- _Aim of the task_: Reproduce the full listing below unchanged, apart from the pictures.

- _The records_:
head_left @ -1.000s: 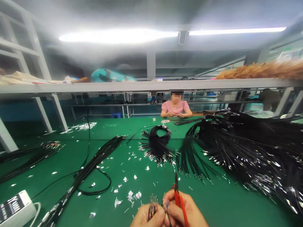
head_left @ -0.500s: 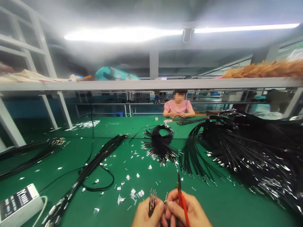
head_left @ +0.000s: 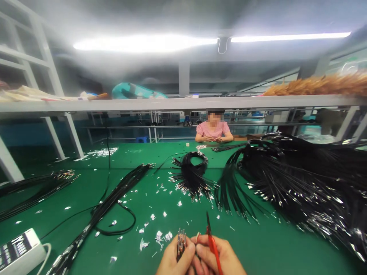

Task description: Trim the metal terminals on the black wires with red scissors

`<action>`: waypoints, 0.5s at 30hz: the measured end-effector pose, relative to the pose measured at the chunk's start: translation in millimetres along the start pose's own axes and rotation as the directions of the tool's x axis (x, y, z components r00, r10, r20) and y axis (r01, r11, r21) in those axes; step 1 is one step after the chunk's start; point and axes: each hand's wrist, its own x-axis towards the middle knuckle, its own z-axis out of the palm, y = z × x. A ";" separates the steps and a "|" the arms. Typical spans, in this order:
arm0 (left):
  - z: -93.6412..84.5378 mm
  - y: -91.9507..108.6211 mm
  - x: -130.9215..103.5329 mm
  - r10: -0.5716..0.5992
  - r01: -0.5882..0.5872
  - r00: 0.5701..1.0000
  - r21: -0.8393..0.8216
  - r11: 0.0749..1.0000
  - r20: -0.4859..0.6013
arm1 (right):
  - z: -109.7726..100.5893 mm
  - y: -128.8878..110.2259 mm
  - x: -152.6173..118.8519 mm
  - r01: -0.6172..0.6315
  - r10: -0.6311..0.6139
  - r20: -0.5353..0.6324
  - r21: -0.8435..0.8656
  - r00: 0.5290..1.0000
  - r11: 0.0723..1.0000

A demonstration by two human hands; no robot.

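Left hand clamped around wire ends, raised upright beside red-handled cutters gripped in right hand for trimming.

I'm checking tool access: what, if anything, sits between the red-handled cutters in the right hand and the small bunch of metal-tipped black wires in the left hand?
Nothing visible does. The right hand holds the red-handled cutters right beside the small bunch of metal-tipped black wires pinched in the left hand; only a narrow gap separates them.

The 2 hands, left hand and right hand, are bare: no gloves, rings or sleeves in view.
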 end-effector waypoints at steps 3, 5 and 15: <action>-1.8 -7.5 2.0 -0.010 0.015 0.998 0.096 0.995 -0.054 | 4.0 6.7 2.4 -0.027 0.021 0.046 0.134 0.999 0.991; -4.5 -9.8 2.3 0.010 0.018 0.990 0.202 0.979 -0.139 | 3.0 8.9 3.2 -0.043 0.034 0.078 0.123 0.996 0.991; -4.5 6.6 -4.3 0.115 -0.019 0.929 0.267 0.964 -0.351 | 6.6 -6.2 -5.9 0.009 -0.009 0.074 -0.012 0.997 1.000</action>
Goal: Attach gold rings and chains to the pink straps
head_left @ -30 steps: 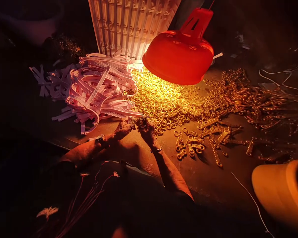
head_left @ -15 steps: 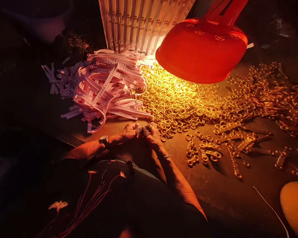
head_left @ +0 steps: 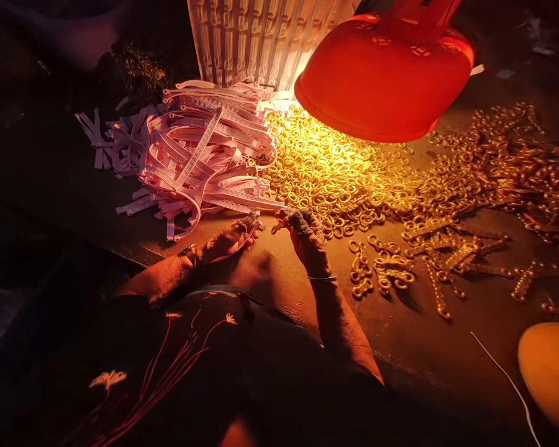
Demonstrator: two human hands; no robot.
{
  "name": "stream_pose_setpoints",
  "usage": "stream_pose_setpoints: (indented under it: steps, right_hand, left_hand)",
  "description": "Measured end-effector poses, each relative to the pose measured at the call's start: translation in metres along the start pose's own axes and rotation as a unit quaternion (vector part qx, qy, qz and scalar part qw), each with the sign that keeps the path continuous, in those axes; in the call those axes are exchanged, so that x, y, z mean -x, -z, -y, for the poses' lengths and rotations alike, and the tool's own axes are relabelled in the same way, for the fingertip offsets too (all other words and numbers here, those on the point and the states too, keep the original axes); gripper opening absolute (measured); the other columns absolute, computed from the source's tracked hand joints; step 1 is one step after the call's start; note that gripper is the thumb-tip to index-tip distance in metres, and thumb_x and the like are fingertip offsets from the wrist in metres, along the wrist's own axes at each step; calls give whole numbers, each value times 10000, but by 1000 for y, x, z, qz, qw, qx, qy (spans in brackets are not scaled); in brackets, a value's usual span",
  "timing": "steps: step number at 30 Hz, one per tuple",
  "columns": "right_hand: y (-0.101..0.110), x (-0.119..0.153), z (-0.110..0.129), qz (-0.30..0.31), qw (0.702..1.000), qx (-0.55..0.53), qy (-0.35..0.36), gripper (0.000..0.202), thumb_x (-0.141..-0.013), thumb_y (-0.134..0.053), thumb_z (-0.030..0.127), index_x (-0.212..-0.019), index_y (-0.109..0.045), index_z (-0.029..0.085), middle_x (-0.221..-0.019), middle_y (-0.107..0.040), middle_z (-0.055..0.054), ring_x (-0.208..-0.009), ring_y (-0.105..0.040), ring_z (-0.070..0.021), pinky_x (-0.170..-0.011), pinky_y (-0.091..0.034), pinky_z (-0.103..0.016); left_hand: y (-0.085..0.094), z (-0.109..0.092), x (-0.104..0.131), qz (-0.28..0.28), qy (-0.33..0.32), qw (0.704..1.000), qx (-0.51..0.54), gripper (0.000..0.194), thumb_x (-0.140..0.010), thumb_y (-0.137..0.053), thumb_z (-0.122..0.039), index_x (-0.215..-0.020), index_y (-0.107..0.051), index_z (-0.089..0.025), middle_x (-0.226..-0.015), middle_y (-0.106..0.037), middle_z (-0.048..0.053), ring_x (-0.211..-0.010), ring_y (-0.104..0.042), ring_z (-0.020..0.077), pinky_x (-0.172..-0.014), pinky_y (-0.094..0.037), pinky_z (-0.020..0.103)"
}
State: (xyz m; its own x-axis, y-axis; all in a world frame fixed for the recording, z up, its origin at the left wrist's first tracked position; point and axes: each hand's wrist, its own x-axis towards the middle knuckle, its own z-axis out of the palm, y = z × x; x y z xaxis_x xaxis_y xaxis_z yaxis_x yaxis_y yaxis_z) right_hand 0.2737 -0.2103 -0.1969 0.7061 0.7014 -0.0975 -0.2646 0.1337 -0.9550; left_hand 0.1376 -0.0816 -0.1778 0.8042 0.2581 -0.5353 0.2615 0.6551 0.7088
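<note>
Left hand (head_left: 236, 238) near pink strips (head_left: 201, 146), their small marks unreadable.

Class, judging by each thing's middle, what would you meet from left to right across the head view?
Pink strips, left hand, right hand, red lamp, white cord, orange object; the gold rings spread too widely to place.

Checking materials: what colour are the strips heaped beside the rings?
The strips look pale pink in this warm light, clearest in the head view.
</note>
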Motion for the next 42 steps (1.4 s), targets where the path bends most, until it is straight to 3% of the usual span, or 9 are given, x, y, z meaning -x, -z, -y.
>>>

- _Finished task_:
head_left @ -1.000s: 
head_left @ -0.500s: 
head_left @ +0.000s: 

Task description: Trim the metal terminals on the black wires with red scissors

`<action>`: waypoints, 0.5s at 30hz: the measured end-effector pose, relative to the pose measured at the chunk's start: translation in millimetres along the start pose's own axes and rotation as the directions of the tool's x axis (x, y, z components r00, r10, r20) and y axis (r01, r11, r21) in those axes; step 1 is one step after the chunk's start; point and axes: each hand's wrist, its own x-axis towards the middle knuckle, its own z-axis out of the palm, y = z × x. A ";" separates the steps and a "|" the arms. Typical spans, in this order:
arm0 (left):
  - z: -93.6412..84.5378 mm
  - y: -91.9507..108.6211 mm
  - x: -130.9215..103.5329 mm
  - r10: -0.5716..0.5992
  - r01: -0.5882..0.5872
  - r00: 0.5701..1.0000
  - r21: -0.8393..0.8216
  - r11: 0.0749..1.0000
  - r20: -0.4859..0.6013
arm1 (right):
  - z: -109.7726..100.5893 mm
  - y: -128.8878..110.2259 mm
  - x: -152.6173..118.8519 mm
  - r01: -0.6172..0.6315
  - r10: -0.6311..0.6139
  - r20: -0.5353..0.6324
  - r21: -0.8435..0.8656
  - r00: 0.5290..1.0000
  - r11: 0.0723..1.0000

A demonstration by two human hands; no robot.

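Left hand clamped around wire ends, raised upright beside red-handled cutters gripped in right hand for trimming.

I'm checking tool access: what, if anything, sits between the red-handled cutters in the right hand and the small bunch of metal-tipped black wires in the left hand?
Nothing visible does. The right hand holds the red-handled cutters right beside the small bunch of metal-tipped black wires pinched in the left hand; only a narrow gap separates them.

The 2 hands, left hand and right hand, are bare: no gloves, rings or sleeves in view.
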 end-effector waypoints at steps 3, 5 and 15: <action>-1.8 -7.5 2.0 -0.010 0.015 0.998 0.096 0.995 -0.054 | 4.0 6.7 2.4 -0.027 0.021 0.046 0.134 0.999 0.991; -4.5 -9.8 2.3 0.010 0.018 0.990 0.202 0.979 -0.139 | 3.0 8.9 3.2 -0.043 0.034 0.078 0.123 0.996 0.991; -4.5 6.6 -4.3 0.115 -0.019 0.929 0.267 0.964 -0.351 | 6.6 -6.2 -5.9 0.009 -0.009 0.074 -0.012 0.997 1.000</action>
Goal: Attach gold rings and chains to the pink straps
head_left @ -30 steps: 
head_left @ -15 steps: 
head_left @ +0 steps: 
Demonstrator: two human hands; no robot.
{
  "name": "stream_pose_setpoints",
  "usage": "stream_pose_setpoints: (indented under it: steps, right_hand, left_hand)",
  "description": "Measured end-effector poses, each relative to the pose measured at the call's start: translation in metres along the start pose's own axes and rotation as a unit quaternion (vector part qx, qy, qz and scalar part qw), each with the sign that keeps the path continuous, in those axes; in the call those axes are exchanged, so that x, y, z mean -x, -z, -y, for the poses' lengths and rotations alike, and the tool's own axes are relabelled in the same way, for the fingertip offsets too (all other words and numbers here, those on the point and the states too, keep the original axes); gripper opening absolute (measured); the other columns absolute, computed from the source's tracked hand joints; step 1 is one step after the call's start; note that gripper is the thumb-tip to index-tip distance in metres, and thumb_x and the like are fingertip offsets from the wrist in metres, along the wrist's own axes at each step; calls give whole numbers, each value times 10000, but by 1000 for y, x, z, qz, qw, qx, qy (spans in brackets are not scaled); in brackets, a value's usual span",
  "timing": "steps: step number at 30 Hz, one per tuple",
  "columns": "right_hand: y (-0.101..0.110), x (-0.119..0.153), z (-0.110..0.129), qz (-0.30..0.31), qw (0.702..1.000), qx (-0.55..0.53), qy (-0.35..0.36), gripper (0.000..0.202), thumb_x (-0.141..-0.013), thumb_y (-0.134..0.053), thumb_z (-0.030..0.127), index_x (-0.212..-0.019), index_y (-0.109..0.045), index_z (-0.029..0.085), middle_x (-0.221..-0.019), middle_y (-0.107..0.040), middle_z (-0.055..0.054), ring_x (-0.208..-0.009), ring_y (-0.105..0.040), ring_z (-0.070..0.021), pinky_x (-0.170..-0.011), pinky_y (-0.091..0.034), pinky_z (-0.103..0.016); left_hand: y (-0.085..0.094), z (-0.109..0.092), x (-0.104..0.131), qz (-0.28..0.28), qy (-0.33..0.32), qw (0.704..1.000), qx (-0.51..0.54), gripper (0.000..0.194), thumb_x (-0.140..0.010), thumb_y (-0.137..0.053), thumb_z (-0.122..0.039), index_x (-0.215..-0.020), index_y (-0.107..0.051), index_z (-0.089..0.025), middle_x (-0.226..-0.015), middle_y (-0.106..0.037), middle_z (-0.048..0.053), ring_x (-0.211..-0.010), ring_y (-0.104..0.042), ring_z (-0.020..0.077), pinky_x (-0.172..-0.014), pinky_y (-0.094..0.037), pinky_z (-0.020..0.103)"
}
State: (xyz m; its own x-axis, y-axis; all in a world frame fixed for the recording, z up, its origin at the left wrist's first tracked position; point and axes: each hand's wrist, its own x-axis towards the middle knuckle, its own z-axis out of the palm, y = z × x; x y z xaxis_x xaxis_y xaxis_z yaxis_x yaxis_y yaxis_z) right_hand 0.2737 -0.2103 -0.1969 0.7061 0.7014 -0.0975 -0.2646 0.1337 -0.9550; left_hand 0.1376 -0.0816 -0.1778 0.8042 0.2581 -0.5353 0.2615 0.6551 0.7088
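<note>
Left hand (head_left: 236, 238) near pink strips (head_left: 201, 146), their small marks unreadable.

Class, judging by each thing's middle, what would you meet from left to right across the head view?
Pink strips, left hand, right hand, red lamp, white cord, orange object; the gold rings spread too widely to place.

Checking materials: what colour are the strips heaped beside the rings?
The strips look pale pink in this warm light, clearest in the head view.
</note>
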Motion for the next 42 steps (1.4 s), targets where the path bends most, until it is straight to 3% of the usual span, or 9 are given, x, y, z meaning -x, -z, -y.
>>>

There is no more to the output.